Силы уфалов в фехтовании примерно равны - это одна из особенностей их обучения, так что бой на клинках чаще всего заканчивается ничьей. Если, конечно, не вмешается какая-нибудь случайность.
Вот что его подвело - в пылу сражения Миша забыл, что помещение начинено ловушками, которые они же сами незадолго до того расставили.
...Он вспомнил: он отпрыгнул очередной раз от двойного удара катаны и присел, чтобы выхватить новый клинок.
Каблуком он задел пружину. Его счастье, что в этой праще был камень. По звуку он понял - это его праща…
Воздух между ними нагрелся. Выход из подземки, проспект, люди, машины - все отодвинулось куда-то бесконечно далеко.
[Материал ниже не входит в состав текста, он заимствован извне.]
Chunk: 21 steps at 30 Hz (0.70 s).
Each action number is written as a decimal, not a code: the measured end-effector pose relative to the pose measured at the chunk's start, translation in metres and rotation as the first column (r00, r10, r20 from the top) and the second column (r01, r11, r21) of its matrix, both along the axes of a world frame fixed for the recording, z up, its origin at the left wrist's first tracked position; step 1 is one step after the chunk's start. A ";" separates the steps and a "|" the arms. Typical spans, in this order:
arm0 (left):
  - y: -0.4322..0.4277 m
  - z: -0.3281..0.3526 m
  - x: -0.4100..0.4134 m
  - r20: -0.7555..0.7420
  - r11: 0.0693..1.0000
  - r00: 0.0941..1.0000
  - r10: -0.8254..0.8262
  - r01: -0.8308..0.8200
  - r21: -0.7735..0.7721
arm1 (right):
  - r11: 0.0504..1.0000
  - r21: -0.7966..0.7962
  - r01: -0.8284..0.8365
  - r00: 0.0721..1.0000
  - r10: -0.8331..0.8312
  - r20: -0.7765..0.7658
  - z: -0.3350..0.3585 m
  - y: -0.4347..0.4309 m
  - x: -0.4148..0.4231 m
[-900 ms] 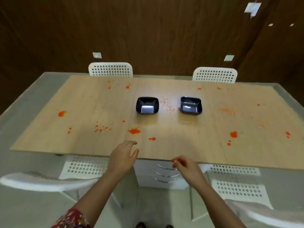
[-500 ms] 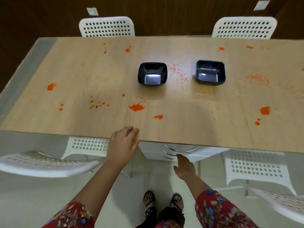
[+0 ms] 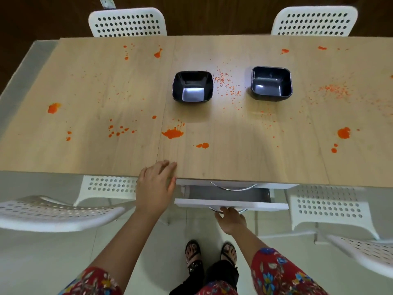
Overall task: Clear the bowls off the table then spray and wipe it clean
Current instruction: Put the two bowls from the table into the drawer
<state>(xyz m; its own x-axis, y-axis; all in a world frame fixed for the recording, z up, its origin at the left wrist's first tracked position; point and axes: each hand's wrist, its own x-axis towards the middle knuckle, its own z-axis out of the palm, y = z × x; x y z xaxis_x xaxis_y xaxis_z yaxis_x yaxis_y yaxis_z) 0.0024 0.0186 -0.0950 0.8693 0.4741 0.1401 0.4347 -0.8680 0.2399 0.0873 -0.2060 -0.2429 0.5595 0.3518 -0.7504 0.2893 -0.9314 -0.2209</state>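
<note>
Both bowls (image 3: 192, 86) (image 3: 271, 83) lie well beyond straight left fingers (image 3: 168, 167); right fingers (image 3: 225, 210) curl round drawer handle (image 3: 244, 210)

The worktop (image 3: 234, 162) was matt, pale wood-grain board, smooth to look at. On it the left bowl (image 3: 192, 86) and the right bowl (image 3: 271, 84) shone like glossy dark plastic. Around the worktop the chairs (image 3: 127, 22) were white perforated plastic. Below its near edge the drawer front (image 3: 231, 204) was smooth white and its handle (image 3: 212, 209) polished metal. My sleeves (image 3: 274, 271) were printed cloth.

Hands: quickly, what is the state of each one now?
Left hand: open, fingers rest on the table edge.
Right hand: closed, fingers curled on the drawer handle.
</note>
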 end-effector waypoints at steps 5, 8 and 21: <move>0.000 -0.001 -0.003 -0.040 1.000 0.999 -0.021 0.021 -0.002 | 0.993 -0.011 0.117 0.975 -0.117 -0.189 0.025 -0.010 -0.033; 0.001 0.001 -0.005 -0.054 0.999 0.997 -0.048 0.047 -0.015 | 0.997 -0.055 0.063 0.958 -0.076 -0.275 0.043 -0.018 -0.042; -0.014 0.047 0.033 -0.100 0.943 0.993 0.060 -0.090 -0.321 | 0.770 0.470 0.432 0.901 -0.390 -0.188 0.193 -0.011 0.058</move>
- Ты осмотрел меня, - произнес Миша.
- Сердце не билось, - откликнулся Витя.
- Ты вызвал “скорую помощь”.
Молчание.
- Ты не собрал оружие, - сказал Миша.
- Ты слишком хорошо его спрятал, - произнес Белов.
Секунду они смотрели друг другу в глаза. Мир пропал.
- Почему ты молчишь? - спросил Белов.
Молчание.
- Прямо здесь?
- У меня нет оружия.
- Лови! - воскликнул Белов и словно заправский фокусник выхватил из ниоткуда два пистолета - и бросил один из них Мише.
Мишино сердце весело забилось. Весело и грозно. Весело, грозно и торжественно. Как и должно в такой момент биться настоящее уфальское сердце.